Ze worden geteisterd door heimwee, de mensen die door Hetty Nietschworden geportretteerd in Verlaten (75 min.). Heimwee naar het leven waarvan ze afscheid moesten nemen én heimwee naar de toekomst die daardoor niet meer voor hen is weggelegd, zoals één van de hoofdpersonen het treffend verwoordt.

Ze werden stuk voor stuk verlaten door hun partner. Plotseling. Zonder dat ze het zagen aankomen. Sindsdien zitten ze in zak en as, blijven ze op zoek naar antwoorden die alsmaar uitblijven, zijn ze gewoonweg pislink óf hebben ze er zowaar iets van geleerd. Het zijn verhalen die beroeren, van mensen zoals jij en ik die het leven dat ze dachten te kennen voor hun ogen zagen verschrompelen.

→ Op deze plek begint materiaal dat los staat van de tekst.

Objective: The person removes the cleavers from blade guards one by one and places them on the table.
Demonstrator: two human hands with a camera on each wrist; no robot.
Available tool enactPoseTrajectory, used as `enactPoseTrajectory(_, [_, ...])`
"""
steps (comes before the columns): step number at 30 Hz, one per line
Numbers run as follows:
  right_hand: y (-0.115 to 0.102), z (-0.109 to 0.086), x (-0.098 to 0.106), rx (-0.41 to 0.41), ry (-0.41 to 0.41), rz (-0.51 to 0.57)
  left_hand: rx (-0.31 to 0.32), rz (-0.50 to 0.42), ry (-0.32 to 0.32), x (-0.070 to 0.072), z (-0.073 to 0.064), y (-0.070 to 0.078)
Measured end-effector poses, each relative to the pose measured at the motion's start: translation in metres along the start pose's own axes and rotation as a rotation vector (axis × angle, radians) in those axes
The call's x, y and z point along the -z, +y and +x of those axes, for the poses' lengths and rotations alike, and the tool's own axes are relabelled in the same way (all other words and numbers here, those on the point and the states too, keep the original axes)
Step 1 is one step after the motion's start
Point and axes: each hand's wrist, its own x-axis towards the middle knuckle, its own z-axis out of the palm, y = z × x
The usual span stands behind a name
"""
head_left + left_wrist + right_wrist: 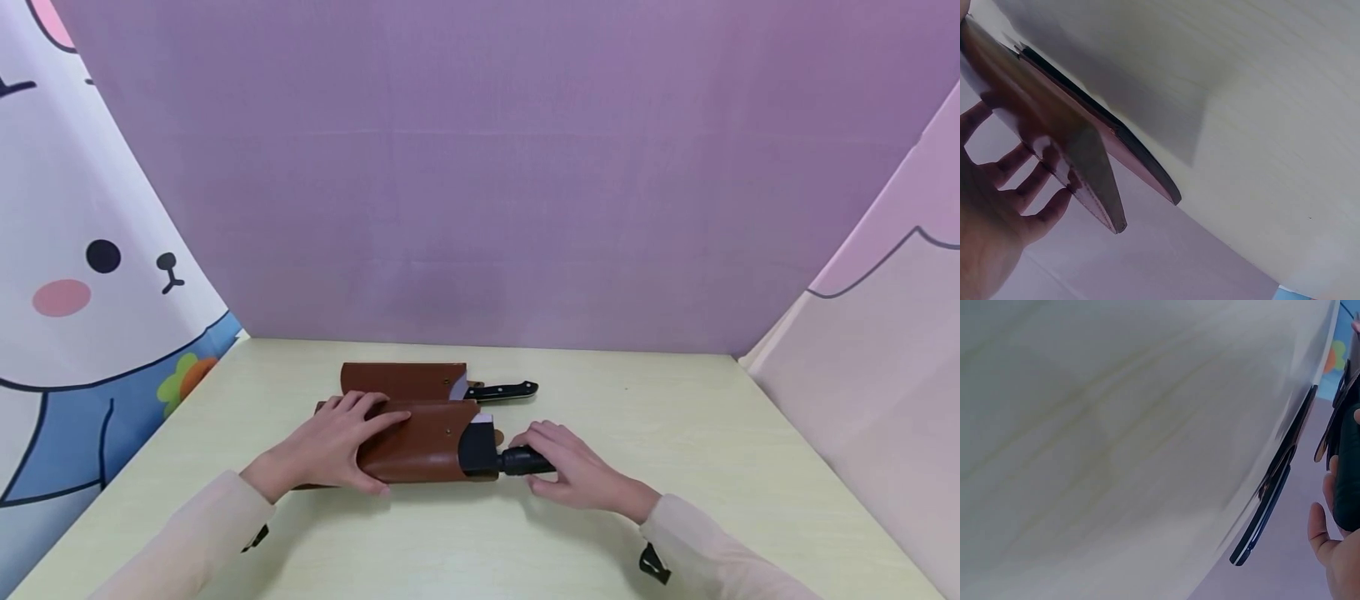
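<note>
My left hand (341,442) lies across a brown leather sheath (420,442) and grips it, fingers toward its far edge and thumb at its near edge. In the left wrist view, several fingertips press the edge of this sheath (1054,125). A broad-bladed knife (477,447) sits in the sheath, with only a dark and silvery strip of blade showing at the mouth. My right hand (573,471) holds its black handle (522,460), also visible as a ribbed grip (1349,469) in the right wrist view. Most of the blade is hidden.
Just behind lies a second brown sheath (397,379) holding a knife with a black riveted handle (506,391). Both lie over a pale wood-grain table (660,417). A purple backdrop (480,208) rises at the far edge, with printed cloth (75,350) at the left.
</note>
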Motion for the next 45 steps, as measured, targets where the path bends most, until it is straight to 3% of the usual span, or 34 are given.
enactPoseTrajectory(45, [0.008, -0.022, 0.015, -0.026, 0.006, -0.009, 0.006, -0.012, -0.01, 0.001, -0.007, -0.005])
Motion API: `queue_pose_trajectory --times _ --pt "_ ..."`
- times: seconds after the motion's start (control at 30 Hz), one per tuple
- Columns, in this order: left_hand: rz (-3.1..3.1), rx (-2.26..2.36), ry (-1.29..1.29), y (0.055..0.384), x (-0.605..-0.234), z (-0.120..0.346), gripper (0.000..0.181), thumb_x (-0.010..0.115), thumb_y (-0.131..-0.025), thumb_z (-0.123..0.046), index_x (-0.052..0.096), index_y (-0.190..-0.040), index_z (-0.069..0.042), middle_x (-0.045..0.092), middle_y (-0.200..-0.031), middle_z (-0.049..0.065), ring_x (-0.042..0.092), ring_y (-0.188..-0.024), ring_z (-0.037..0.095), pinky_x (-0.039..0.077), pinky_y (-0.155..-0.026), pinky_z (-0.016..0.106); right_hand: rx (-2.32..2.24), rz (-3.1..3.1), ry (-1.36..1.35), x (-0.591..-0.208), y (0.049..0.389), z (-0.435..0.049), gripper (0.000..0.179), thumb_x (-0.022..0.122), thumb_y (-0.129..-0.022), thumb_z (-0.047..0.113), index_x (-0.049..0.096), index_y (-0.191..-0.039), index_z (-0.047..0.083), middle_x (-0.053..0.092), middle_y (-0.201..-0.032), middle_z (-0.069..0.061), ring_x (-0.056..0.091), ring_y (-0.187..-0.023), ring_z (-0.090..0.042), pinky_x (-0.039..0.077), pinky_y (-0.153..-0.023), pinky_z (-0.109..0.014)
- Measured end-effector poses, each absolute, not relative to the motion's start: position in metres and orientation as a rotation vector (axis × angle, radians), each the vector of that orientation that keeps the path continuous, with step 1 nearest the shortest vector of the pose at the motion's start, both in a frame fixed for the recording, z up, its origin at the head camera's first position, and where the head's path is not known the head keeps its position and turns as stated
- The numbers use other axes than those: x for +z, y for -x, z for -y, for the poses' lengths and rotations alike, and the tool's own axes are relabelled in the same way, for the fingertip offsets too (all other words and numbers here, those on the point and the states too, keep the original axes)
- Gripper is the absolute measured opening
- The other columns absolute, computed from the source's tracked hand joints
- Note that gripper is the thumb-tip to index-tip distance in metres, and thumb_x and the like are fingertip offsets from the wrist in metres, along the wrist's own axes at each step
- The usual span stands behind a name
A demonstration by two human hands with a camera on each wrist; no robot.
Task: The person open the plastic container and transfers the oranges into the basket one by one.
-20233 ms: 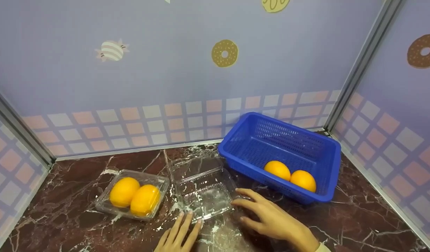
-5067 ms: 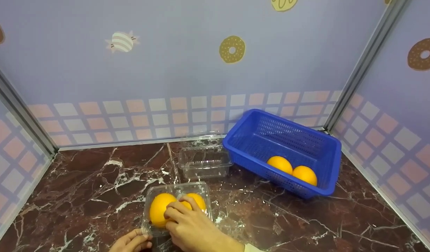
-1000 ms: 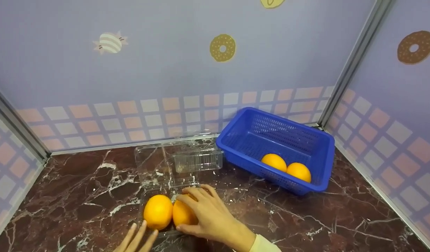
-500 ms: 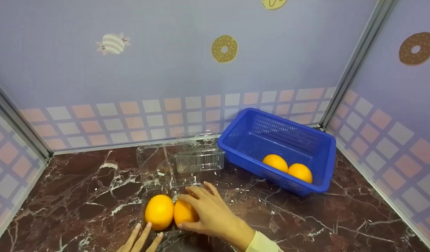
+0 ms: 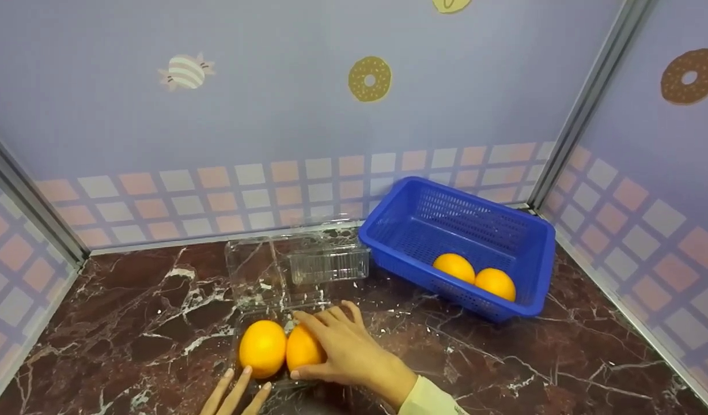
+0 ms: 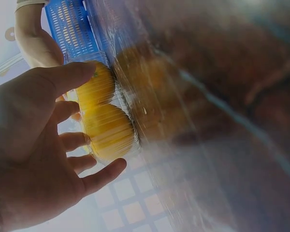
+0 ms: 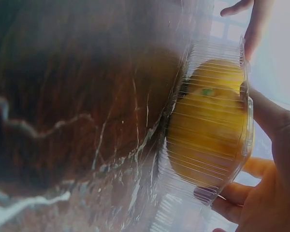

Tegenover de bespiegelingen van de achterblijvers staat het relaas van Suzanne Rethans, die zelf haar man heeft verlaten. Zij blijft een beetje een fremdkörper in de film. En waarom de rol van verlater nu juist moet worden ingevuld door een bekende columniste roept ook vragen op. Zij heeft haar affaire met schrijver Peter Buwalda (Bonita Avenue), die het einde van haar huwelijk inluidde, immers al uitgebreid aan de grote klok gehangen.

Zitten de stormachtige romance van Peter en Suzanne en de big bang waarmee ook die weer eindigde, waardoor Rethans dus alsnog een achterblijfster werd, de verhalen van gewone mensen die zijn verlaten door hun geliefde niet juist in de weg? Hun ervaringen zijn doorgaans weinig glamoureus en leiden ook niet tot grote kunst, openhartige columns of verhalen in de bladen. Zij grossieren ‘gewoon’ in wanhoop, woede en stil verdriet.

Daar, bij die herkenbare emoties, bij het gevoel dat ’t ons ook zou kunnen overkomen, ligt de aantrekkingskracht van deze televisiedocu. De lotgevallen van semi-celebrities als Suzanne en haar ex-geliefden, hoe aansprekend ook verwoord door de columniste, leiden uiteindelijk alleen maar af. Al is de film mét Rethans’ ontboezemingen vast gemakkelijker aan de man te brengen.